Write out the listing exactly, dropping any picture it contains.

* RECORDED DATA *
Start of Block

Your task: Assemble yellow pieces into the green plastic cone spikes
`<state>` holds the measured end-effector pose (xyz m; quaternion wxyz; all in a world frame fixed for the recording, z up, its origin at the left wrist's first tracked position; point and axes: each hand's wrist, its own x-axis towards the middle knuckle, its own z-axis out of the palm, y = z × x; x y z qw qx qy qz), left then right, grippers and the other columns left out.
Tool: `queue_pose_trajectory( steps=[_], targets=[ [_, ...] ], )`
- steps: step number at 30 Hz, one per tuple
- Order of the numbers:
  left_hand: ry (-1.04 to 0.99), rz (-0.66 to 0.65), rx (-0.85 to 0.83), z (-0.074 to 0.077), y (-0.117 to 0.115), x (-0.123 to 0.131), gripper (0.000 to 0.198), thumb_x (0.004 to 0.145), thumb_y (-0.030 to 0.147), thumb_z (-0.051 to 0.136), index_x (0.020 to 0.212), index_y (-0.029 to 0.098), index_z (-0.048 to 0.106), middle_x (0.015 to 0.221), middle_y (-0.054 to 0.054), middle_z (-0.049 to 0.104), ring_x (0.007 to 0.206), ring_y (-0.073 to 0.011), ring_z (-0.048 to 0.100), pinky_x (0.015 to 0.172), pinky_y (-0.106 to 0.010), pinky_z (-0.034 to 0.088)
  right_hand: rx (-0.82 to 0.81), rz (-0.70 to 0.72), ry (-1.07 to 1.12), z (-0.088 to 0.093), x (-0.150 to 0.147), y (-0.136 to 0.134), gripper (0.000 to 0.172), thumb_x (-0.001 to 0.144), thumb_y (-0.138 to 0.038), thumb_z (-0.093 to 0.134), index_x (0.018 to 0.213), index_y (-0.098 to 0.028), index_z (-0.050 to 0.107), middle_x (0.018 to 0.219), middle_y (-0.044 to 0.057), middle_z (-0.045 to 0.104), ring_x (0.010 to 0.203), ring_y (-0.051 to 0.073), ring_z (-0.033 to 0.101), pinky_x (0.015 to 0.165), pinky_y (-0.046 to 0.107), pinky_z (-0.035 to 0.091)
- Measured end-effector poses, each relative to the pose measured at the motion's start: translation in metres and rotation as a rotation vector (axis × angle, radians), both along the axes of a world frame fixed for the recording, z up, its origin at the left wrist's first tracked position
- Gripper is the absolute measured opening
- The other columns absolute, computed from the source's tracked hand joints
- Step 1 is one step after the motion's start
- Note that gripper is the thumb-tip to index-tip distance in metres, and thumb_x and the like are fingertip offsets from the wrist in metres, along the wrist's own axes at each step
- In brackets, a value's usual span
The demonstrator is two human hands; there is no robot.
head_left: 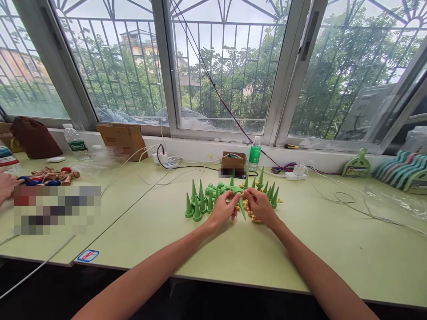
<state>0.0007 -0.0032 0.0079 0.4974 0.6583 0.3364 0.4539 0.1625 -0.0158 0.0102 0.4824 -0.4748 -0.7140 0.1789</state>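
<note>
A green plastic watering spike (242,209) is held point-down over the table by my left hand (224,208), its fingers closed around the wide end. Close against that end, my right hand (262,206) is pinched; whatever lies between its fingertips is too small to make out. Left of my hands, several green spikes (197,212) stand on their wide bases with tips up. More upright spikes (275,198) are on the right. Green ribbed caps (211,189) lie in a pile behind my hands. Small yellow plastic parts (255,219) are scattered beneath and beside my right hand.
A green-labelled bottle (255,154) and a small cardboard box (234,160) stand behind the spikes. White cables (347,202) run across the table's right side. At far left, another person's hand (7,186) is by wooden pieces (50,177). Dustpans (400,166) sit far right.
</note>
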Motion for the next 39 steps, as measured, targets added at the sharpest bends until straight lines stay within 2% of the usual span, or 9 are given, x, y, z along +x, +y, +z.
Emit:
queue_pose_trajectory(
  steps=[8,16,22,24,32,35,39],
  targets=[
    [0.003,-0.012,0.015,0.002,0.000,-0.002,0.041,0.080,0.056,0.063,0.086,0.018,0.047,0.063,0.005,0.050,0.041,-0.0071,0.048,0.036,-0.020,0.037,0.022,-0.013,-0.023,-0.001,0.001,0.001,0.044,0.096,-0.050,0.037,0.063,-0.022,0.039,0.049,-0.003,0.047,0.046,0.013,0.042,0.049,0.025,0.034],
    [0.000,-0.004,0.065,-0.004,0.005,-0.004,0.047,0.076,0.050,0.070,0.104,0.019,0.050,0.088,0.001,0.053,0.041,-0.0038,0.049,0.036,-0.020,0.038,0.038,-0.021,-0.039,-0.004,0.001,0.003,0.049,0.096,-0.053,0.036,0.058,-0.021,0.035,0.048,-0.004,0.036,0.046,0.011,0.032,0.046,0.026,0.026],
    [0.009,0.004,0.100,-0.004,0.005,-0.004,0.044,0.075,0.048,0.071,0.101,0.019,0.051,0.075,0.003,0.053,0.040,-0.0048,0.047,0.036,-0.019,0.036,0.040,-0.022,-0.025,-0.006,0.000,0.005,0.052,0.096,-0.052,0.035,0.055,-0.020,0.031,0.047,-0.004,0.032,0.045,0.010,0.029,0.046,0.026,0.023],
    [0.014,0.017,0.102,-0.003,0.005,-0.004,0.045,0.075,0.049,0.071,0.101,0.018,0.052,0.075,0.003,0.054,0.040,-0.0050,0.047,0.035,-0.019,0.035,0.044,-0.025,-0.025,-0.005,-0.001,0.005,0.051,0.096,-0.051,0.035,0.055,-0.020,0.032,0.047,-0.004,0.034,0.045,0.010,0.031,0.046,0.026,0.024],
    [-0.043,0.056,0.060,-0.011,0.008,-0.001,0.045,0.076,0.050,0.068,0.100,0.020,0.046,0.097,-0.002,0.052,0.043,-0.0033,0.050,0.032,-0.018,0.036,0.031,-0.032,0.016,0.000,-0.004,0.000,0.045,0.096,-0.048,0.039,0.061,-0.020,0.043,0.049,-0.003,0.046,0.046,0.011,0.041,0.049,0.024,0.032],
    [-0.066,0.079,0.027,-0.010,0.009,0.001,0.041,0.079,0.054,0.063,0.092,0.019,0.046,0.086,0.000,0.054,0.040,-0.0051,0.049,0.032,-0.019,0.035,0.032,-0.044,0.029,0.000,-0.002,0.000,0.042,0.096,-0.048,0.039,0.065,-0.020,0.045,0.048,-0.003,0.045,0.045,0.011,0.040,0.048,0.024,0.032],
    [-0.090,0.028,-0.104,-0.003,0.007,0.001,0.044,0.084,0.063,0.050,0.079,0.019,0.046,0.051,0.005,0.046,0.036,-0.0096,0.046,0.035,-0.021,0.037,0.041,-0.031,0.013,0.000,-0.001,0.000,0.040,0.097,-0.047,0.040,0.069,-0.020,0.049,0.048,-0.004,0.044,0.044,0.012,0.039,0.048,0.024,0.031]
  ],
)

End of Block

* RESULT FOR THIS EXERCISE *
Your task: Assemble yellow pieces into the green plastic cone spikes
`<state>` holds the measured end-effector pose (xyz m; quaternion wxyz; all in a world frame fixed for the recording, z up, its origin at the left wrist's first tracked position; point and axes: each hand's wrist, its own x-axis towards the middle knuckle, its own z-axis out of the palm, y = z × x; x y z qw qx qy qz), left then right, grippers and the other columns left out.
Tool: `queue_pose_trajectory( steps=[_], targets=[ [_, ...] ], )`
- steps: step number at 30 Hz, one per tuple
- Order of the numbers:
  left_hand: ry (-1.04 to 0.99), rz (-0.66 to 0.65), rx (-0.85 to 0.83), z (-0.074 to 0.077), y (-0.117 to 0.115), x (-0.123 to 0.131), gripper (0.000 to 0.198), thumb_x (0.004 to 0.145), thumb_y (-0.030 to 0.147), thumb_z (-0.051 to 0.136), index_x (0.020 to 0.212), index_y (-0.029 to 0.098), index_z (-0.048 to 0.106), middle_x (0.015 to 0.221), middle_y (-0.054 to 0.054), middle_z (-0.049 to 0.104), ring_x (0.007 to 0.206), ring_y (-0.073 to 0.011), ring_z (-0.048 to 0.100), pinky_x (0.015 to 0.172), pinky_y (-0.106 to 0.010), pinky_z (-0.034 to 0.088)
  right_hand: rx (-0.82 to 0.81), rz (-0.70 to 0.72), ry (-1.07 to 1.12), z (-0.088 to 0.093), x (-0.150 to 0.147), y (-0.136 to 0.134), gripper (0.000 to 0.172), thumb_x (-0.001 to 0.144), thumb_y (-0.138 to 0.038), thumb_z (-0.093 to 0.134), index_x (0.018 to 0.213), index_y (-0.098 to 0.028), index_z (-0.050 to 0.107), middle_x (0.018 to 0.219), middle_y (-0.044 to 0.057), middle_z (-0.045 to 0.104), ring_x (0.010 to 0.203), ring_y (-0.051 to 0.073), ring_z (-0.033 to 0.101), pinky_x (0.015 to 0.165), pinky_y (-0.046 to 0.107), pinky_z (-0.035 to 0.091)
- Measured end-effector poses, each relative to the pose measured at the motion's start: translation in metres and rotation as a rotation vector (axis × angle, radians), both along the axes of a world frame fixed for the recording, z up, its origin at the left wrist's first tracked position
- Gripper is the absolute measured opening
- The other columns absolute, computed from the source's tracked hand joints
- Step 1 is one step after the motion's start
- Note that gripper is the thumb-tip to index-tip distance in metres, and thumb_x and the like are fingertip offsets from the wrist in metres, along the wrist's own axes at each step
- In brackets, a value's usual span
The demonstrator is two human hands; there is no robot.
head_left: 
<state>0.0007 -0.0032 0.0079 0.4974 0.6583 0.3364 0.4539 0.1625 -0.0158 0.0102 0.4824 -0.4748 -0.7140 0.1789</state>
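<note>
A green plastic watering spike (242,209) is held point-down over the table by my left hand (224,208), its fingers closed around the wide end. Close against that end, my right hand (262,206) is pinched; whatever lies between its fingertips is too small to make out. Left of my hands, several green spikes (197,212) stand on their wide bases with tips up. More upright spikes (275,198) are on the right. Green ribbed caps (211,189) lie in a pile behind my hands. Small yellow plastic parts (255,219) are scattered beneath and beside my right hand.
A green-labelled bottle (255,154) and a small cardboard box (234,160) stand behind the spikes. White cables (347,202) run across the table's right side. At far left, another person's hand (7,186) is by wooden pieces (50,177). Dustpans (400,166) sit far right.
</note>
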Motion for the next 39 steps, as measured, targets added at the sharpest bends until straight lines stay within 2% of the usual span, or 9 are given, x, y, z along +x, +y, +z.
Emit:
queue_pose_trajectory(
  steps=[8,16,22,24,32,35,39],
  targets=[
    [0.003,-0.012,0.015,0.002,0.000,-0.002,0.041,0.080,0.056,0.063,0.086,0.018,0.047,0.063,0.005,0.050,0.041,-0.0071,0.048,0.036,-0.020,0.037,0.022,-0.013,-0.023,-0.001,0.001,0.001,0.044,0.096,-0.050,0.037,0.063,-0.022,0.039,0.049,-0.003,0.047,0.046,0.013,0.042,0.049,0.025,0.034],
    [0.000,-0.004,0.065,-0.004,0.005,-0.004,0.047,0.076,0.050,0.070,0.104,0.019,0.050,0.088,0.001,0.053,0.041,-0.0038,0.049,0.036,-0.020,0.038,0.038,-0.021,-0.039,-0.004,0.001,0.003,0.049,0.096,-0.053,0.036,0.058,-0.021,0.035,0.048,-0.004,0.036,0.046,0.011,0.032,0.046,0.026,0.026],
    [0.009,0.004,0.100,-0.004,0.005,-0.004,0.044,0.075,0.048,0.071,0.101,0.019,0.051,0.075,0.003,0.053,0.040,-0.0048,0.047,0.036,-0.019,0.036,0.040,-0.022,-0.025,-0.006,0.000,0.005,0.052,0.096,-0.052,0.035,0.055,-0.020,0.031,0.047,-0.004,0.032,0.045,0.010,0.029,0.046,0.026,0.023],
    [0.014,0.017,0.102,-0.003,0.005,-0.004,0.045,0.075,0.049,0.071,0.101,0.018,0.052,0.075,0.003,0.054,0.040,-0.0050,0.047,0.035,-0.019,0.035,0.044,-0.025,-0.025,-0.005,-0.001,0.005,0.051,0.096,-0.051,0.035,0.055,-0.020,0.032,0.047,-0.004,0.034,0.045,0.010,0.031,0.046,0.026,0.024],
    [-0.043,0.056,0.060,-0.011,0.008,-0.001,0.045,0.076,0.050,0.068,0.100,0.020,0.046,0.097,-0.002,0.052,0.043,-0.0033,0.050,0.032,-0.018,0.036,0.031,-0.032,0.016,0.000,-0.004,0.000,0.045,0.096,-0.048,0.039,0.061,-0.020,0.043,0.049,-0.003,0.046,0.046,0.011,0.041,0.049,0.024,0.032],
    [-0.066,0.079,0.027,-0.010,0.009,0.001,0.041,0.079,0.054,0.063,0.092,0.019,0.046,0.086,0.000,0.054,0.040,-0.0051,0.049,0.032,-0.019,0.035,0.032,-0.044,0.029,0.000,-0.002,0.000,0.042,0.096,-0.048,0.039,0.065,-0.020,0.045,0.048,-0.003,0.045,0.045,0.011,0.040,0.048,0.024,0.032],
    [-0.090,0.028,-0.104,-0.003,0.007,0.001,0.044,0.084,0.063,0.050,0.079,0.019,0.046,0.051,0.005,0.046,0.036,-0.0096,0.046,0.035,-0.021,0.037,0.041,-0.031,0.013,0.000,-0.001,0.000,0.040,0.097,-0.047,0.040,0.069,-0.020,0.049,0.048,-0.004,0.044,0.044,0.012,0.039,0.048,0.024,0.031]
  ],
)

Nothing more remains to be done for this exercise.